Selon l’Assurance maladie, « la détermination des valeurs de référence pour la concentration en vitamine D dans le sang reste encore aujourd’hui un sujet de débat. En conséquence, les définitions d’une carence, d’une insuffisance et du taux optimal à atteindre sur la seule base d’une concentration sanguine ne sont pas encore complètement consensuelles. De plus, il n’existe pas de protocole validé d’adaptation posologique de supplémentation de vitamine D en fonction de sa concentration. » Ainsi, « une supplémentation en vitamine D peut être instaurée et suivie sans dosage ». Dans tous les cas, « il semble peu probable d’observer des signes de toxicité avec des apports journaliers inférieurs à 10 000 UI ».

◆ Entre 2 000 et 5 000 UI par jour

UI est l’abréviation d’« unité internationale ». Les 15 μg par jour recommandés par l’Anses correspondent à 600 UI. Mais la plupart des spécialistes estiment que cette dose est beaucoup trop faible. Lors d’une interview accordée à Nexus en mai 2020, le médecin-nutritionniste Éric Ménat explique qu’« on donne toujours des doses en lien avec certaines études sur le tissu osseux », mais que « si on prend des études sur la santé en général, il en faut davantage ».

La dose minimale, selon lui, est de 2 000 UI par jour pour que la vitamine D apporte tous ses bénéfices à notre organisme. Cependant, on peut facilement monter jusqu’à 4 000, voire 5 000 UI par jour.
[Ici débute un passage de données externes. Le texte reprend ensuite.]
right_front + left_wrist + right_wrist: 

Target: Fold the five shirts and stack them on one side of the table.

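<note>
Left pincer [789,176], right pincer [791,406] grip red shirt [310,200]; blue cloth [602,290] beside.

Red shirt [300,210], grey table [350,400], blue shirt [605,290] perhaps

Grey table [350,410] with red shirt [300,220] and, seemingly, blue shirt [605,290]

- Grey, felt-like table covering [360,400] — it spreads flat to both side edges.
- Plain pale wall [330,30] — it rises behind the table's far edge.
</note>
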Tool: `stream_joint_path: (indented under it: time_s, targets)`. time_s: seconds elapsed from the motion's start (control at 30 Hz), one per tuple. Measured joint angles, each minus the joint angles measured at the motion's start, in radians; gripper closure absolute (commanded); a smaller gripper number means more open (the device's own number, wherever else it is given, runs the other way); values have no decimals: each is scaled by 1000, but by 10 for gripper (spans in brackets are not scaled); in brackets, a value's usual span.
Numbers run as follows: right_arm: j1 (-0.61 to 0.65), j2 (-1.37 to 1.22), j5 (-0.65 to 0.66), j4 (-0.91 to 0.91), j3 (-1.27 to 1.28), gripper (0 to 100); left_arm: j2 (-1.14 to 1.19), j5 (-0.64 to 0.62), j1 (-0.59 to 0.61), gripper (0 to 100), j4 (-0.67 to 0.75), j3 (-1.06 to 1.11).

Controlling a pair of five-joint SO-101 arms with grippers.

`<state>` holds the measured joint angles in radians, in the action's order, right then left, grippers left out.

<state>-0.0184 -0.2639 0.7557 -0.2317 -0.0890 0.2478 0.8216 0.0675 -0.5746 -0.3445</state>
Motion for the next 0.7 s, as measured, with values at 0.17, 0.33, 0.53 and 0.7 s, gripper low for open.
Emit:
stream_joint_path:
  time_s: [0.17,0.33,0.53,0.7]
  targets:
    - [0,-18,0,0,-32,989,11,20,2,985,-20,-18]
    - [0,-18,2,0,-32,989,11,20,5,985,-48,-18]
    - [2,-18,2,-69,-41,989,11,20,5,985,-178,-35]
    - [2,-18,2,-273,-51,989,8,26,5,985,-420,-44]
Tout dépend de notre dosage sanguin initial, que le Dr Ménat estime essentiel de réaliser, même s’il est déremboursé (le tarif est de 10 à 15 € selon les laboratoires).

⇒ Voir l’interview du Dr Ménat accordée à Nexus en mai 2020 :

◆ Débat sur le taux sanguin optimal

Le dosage sanguin permet de connaître notre taux sérique de calcifédiol (la forme de vitamine D métabolisée par le foie). Sa valeur optimale pour un adulte serait de 30 ng/ml (ou 75 nmol/l, selon le système de mesure utilisé). Mais là encore, les avis divergent.
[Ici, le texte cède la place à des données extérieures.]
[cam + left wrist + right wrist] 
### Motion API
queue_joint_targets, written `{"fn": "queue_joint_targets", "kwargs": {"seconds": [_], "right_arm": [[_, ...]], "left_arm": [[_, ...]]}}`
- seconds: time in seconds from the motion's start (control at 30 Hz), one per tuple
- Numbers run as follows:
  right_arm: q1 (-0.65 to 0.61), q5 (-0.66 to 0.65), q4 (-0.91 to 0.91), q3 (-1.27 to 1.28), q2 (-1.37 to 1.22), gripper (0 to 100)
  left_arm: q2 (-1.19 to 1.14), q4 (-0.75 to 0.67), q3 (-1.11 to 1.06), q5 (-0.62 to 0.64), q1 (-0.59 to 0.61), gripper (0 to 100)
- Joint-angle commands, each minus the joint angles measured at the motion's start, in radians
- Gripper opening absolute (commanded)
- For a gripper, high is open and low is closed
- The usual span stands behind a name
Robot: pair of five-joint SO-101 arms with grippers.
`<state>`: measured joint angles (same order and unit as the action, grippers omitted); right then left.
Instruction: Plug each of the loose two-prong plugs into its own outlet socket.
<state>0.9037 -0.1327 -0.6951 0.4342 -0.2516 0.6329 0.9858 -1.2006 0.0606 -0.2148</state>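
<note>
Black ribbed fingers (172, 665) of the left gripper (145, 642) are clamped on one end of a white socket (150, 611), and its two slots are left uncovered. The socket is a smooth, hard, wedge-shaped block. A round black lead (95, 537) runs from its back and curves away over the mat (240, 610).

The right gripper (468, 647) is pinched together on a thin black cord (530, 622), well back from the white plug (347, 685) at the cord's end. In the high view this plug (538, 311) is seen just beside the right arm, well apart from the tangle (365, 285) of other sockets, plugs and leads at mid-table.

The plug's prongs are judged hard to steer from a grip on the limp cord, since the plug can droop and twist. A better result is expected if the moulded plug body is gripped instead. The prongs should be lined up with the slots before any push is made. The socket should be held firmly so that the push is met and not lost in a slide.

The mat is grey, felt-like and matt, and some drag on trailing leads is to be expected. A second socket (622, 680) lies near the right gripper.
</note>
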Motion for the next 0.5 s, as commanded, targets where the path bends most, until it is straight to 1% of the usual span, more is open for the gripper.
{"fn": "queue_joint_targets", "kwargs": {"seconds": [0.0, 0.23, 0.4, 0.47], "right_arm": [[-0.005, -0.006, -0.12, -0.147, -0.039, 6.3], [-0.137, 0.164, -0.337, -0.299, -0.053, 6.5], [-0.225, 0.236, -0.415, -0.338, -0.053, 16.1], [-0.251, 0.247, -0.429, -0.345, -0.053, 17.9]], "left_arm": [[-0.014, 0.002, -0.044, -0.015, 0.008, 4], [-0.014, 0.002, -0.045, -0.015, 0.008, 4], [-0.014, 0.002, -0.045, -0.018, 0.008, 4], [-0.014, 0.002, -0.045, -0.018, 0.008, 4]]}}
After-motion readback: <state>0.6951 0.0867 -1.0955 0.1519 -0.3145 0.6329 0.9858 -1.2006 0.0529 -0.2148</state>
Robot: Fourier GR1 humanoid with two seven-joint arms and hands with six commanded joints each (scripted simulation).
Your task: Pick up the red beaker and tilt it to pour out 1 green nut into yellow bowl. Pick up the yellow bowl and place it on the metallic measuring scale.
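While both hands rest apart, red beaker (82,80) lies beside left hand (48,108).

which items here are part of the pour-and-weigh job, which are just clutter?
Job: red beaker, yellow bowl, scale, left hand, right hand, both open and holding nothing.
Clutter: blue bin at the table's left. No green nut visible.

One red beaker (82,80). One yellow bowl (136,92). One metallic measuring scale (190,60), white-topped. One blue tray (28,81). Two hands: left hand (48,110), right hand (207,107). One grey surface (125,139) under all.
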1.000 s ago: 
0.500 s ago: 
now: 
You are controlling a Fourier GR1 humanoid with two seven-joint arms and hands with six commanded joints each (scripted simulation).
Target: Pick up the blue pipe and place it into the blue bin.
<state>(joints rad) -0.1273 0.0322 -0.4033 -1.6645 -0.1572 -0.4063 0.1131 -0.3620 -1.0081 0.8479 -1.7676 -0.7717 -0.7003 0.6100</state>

Dans un article publié en 2023 sur le site du Vidal, le Pr Jean-Louis Schlienger, ancien chef du service de médecine interne et nutrition au CHU de Strasbourg, estime que « le seuil de 20 ng/ml paraît raisonnable, faute de quoi plus de 80 % de la population “normale” française se retrouverait déficitaire ! » Et pourquoi pas ? Ce sont en tout cas les conclusions de l’étude ENNS citée plus haut. En ramenant le taux optimal à 20 ng/ml, il n’y a plus que 40 % des Français qui se retrouvent déficitaires. Mais suffit-il de baisser un seuil pour dire que tout le monde va bien ? Quant à la carence, elle se situerait en dessous de 10 ng/ml.

En recoupant les résultats de plusieurs études, le Dr Ménat est pour sa part arrivé à la conclusion que le taux optimal de calcifédiol dans le sang devait être de 50 ng/ml (ou 125 nmol/l), comme il l’a expliqué lors de son intervention au CSI du 10 octobre dernier. Certaines études vont même jusqu’à 70 ng/ml. Le seuil limite à ne pas dépasser est dans tous les cas de 150 ng/ml (risque de toxicité).

◆ Gouttes ou ampoules ?

Enfin, le mode d’administration de la vitamine D a lui aussi son importance. La supplémentation peut se faire sous forme de gouttes à prendre quotidiennement ou sous forme d’ampoule à prendre une fois par mois, par trimestre ou par semestre.

Une fois de plus, il y a débat. Si le Pr Schlienger estime que « l’administration intermittente est préférable, car elle favorise l’observance et maintient un taux vitaminique plus stable », Éric Ménat et Jean-Marc Sabatier ne sont pas du tout de cet avis et préconisent plutôt le dosage quotidien sous forme de gouttes. Selon ce qu’ils ont observé, avec les « mégadoses », notre taux sanguin redescend au contraire très rapidement après avoir été « boosté ».

Alors, supplémentation en vitamine D ou pas ? À quelle dose et de quelle manière ? À chacun de se faire son avis ou de voir avec son médecin.